There are several reasons for the recent return of volatility. Chief among them is the fear of rising interest rates. Early signs that inflation has started to pick up surfaced in February, prompting fears that the Federal Reserve will need to raise rates more aggressively than anticipated. This resulted in Treasury bond yields rising to four-year highs. Historically low interest rates, induced largely by the ultraloose monetary policies put in place by the Fed and other central banks during the Great Recession, have served to boost stock valuations and suppress volatility by making equities more attractive than low-yielding fixed-income alternatives. With the economy now on more stable footing, the Fed and other central banks are starting to scale back their crisis-era stimulus programs through rate hikes and balance sheet reduction. It is ultimately a healthy sign that the economy finally now appears to be on stable enough footing to begin the process of normalizing rates, and we expect this normalization to take place very gradually. Still, a major underpinning of the bull market is starting to be removed, and the market is likely to be more turbulent as a result.
Anxiety over trade friction has also added to market volatility. As part of its effort to reduce the U.S. trade deficit, the Trump administration recently launched tariffs on the imports of steel and aluminum from some of the country’s trading partners and announced additional tariffs on a broader array of imports from China. The measures announced so far are small in the context of global trade and would likely have a very minimal impact on the U.S. and global economies. However, there is concern that the tariffs might signal the start of a broader protectionist trade policy that could result in a global trade war. Such a turn of events would have the potential to disrupt the global economic expansion that has been a key driver of the market rally over the past year. While the administration’s trade policy has yet to fully take shape and we are still a long way from the development of an all-out global trade war, it is an additional risk that has disrupted the market in recent weeks and is likely to linger for a while as it all plays out.
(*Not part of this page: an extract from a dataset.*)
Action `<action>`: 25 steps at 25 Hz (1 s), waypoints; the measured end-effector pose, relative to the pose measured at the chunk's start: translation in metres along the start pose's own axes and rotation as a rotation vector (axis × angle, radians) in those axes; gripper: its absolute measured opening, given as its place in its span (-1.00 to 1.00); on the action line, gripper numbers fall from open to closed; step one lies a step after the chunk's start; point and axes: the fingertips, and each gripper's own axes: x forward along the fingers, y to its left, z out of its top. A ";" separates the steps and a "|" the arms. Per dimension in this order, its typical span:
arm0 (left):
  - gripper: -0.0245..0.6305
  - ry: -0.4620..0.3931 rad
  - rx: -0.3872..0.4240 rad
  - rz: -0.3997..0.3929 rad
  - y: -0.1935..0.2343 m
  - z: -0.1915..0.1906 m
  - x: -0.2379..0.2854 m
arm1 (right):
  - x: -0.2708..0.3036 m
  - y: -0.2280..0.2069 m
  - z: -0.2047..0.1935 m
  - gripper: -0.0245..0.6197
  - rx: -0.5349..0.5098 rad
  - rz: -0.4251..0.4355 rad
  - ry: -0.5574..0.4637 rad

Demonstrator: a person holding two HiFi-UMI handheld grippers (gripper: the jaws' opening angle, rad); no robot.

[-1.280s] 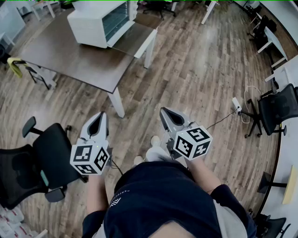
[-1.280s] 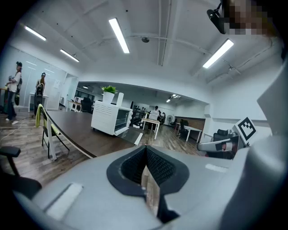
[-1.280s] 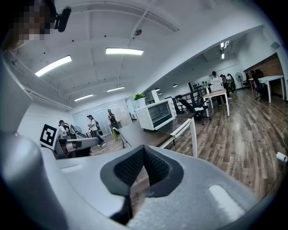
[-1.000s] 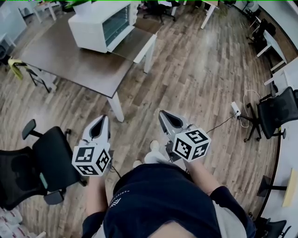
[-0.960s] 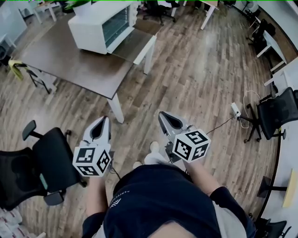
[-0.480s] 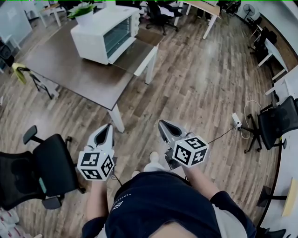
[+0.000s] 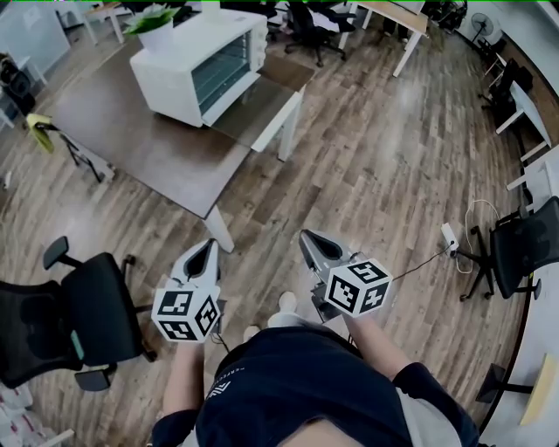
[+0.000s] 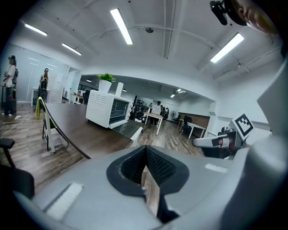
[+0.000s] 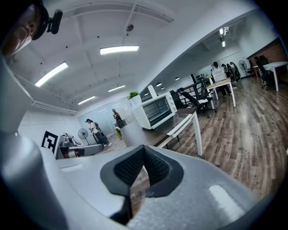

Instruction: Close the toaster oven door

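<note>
A white toaster oven (image 7: 199, 63) stands on the far part of a dark brown table (image 7: 131, 131). Its glass door (image 7: 258, 99) lies open and flat, with the white handle (image 7: 286, 112) at the table's edge. Both grippers hang over the wood floor, well short of the table. My left gripper (image 7: 206, 246) is shut and holds nothing, and so is my right gripper (image 7: 307, 237). The left gripper view shows the oven (image 8: 105, 108) far ahead beyond the closed left gripper (image 8: 145, 149). In the right gripper view the oven (image 9: 155, 110) and its door (image 9: 182, 122) lie ahead of the closed right gripper (image 9: 144, 148).
A black office chair (image 7: 83, 310) stands at my left, close to the left gripper. A potted plant (image 7: 155, 22) sits behind the oven. A white table leg (image 7: 218, 229) is just ahead of the left gripper. More desks, chairs and a floor cable (image 7: 450, 236) are to the right.
The table and oven have come nearer and lower in the head view as both grippers moved toward them. Both stay shut.
</note>
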 end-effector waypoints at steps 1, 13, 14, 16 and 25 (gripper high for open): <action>-0.87 0.001 0.000 0.000 -0.002 0.001 0.005 | 0.002 -0.004 0.003 -0.92 -0.003 0.008 0.000; -0.91 0.017 -0.004 0.068 -0.022 0.010 0.063 | 0.021 -0.059 0.029 -0.92 0.008 0.086 0.036; -0.91 0.017 -0.001 0.080 -0.024 0.010 0.067 | 0.021 -0.062 0.030 -0.92 0.008 0.095 0.039; -0.90 0.011 0.006 0.101 -0.028 0.012 0.072 | 0.020 -0.069 0.032 -0.92 0.001 0.112 0.043; -0.87 -0.012 0.008 0.165 -0.013 0.017 0.078 | 0.029 -0.095 0.039 -0.92 0.003 0.107 0.041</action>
The market’s lofty valuation has been another contributing factor to the recent turbulence. Following its run-up in January, the S&P 500 traded at nearly 19 times forward earnings, well above its historical average of 15. There were some solid fundamental reasons for this as the global economy has strengthened, corporate earnings growth has improved, and interest rates remain low by historical standards. However, a high market valuation lowers the bar for even the sign of unwelcome developments to trigger a market reaction. As a result, when interest rates climbed a little faster than expected in February and tariff concerns arose in March, the market was ripe for a correction. The silver lining to the recent pullback is that the market now trades at a more reasonable 17 times forward earnings. Though the market as a whole is still not cheap, the decline has created opportunities to purchase a few more individual stocks at attractive valuations.
While volatility has spiked and the recent market pullback has been sharp, it is important to note that such turbulence is not unusual. Far more atypical was the market’s continuous climb higher for most of the past two years. Though some cracks have started to appear in the bull case for stocks, the overall fundamentals remain pretty positive. Corporate earnings are expected to grow at a very strong 19% clip this year (boosted in part by tax cuts) and by a still solid 10% next year. And many companies are sharing this good fortune with shareholders through healthy dividend increases and stock buybacks. We expect this to keep the bull market on track for a while longer, though we anticipate a bumpier ride along the way. While volatility can certainly be unnerving for investors, it often presents chances to buy quality individual stocks that have fallen for non-fundamental reasons. We expect to take advantage of such long-term investment opportunities created by the short-term effects of market volatility.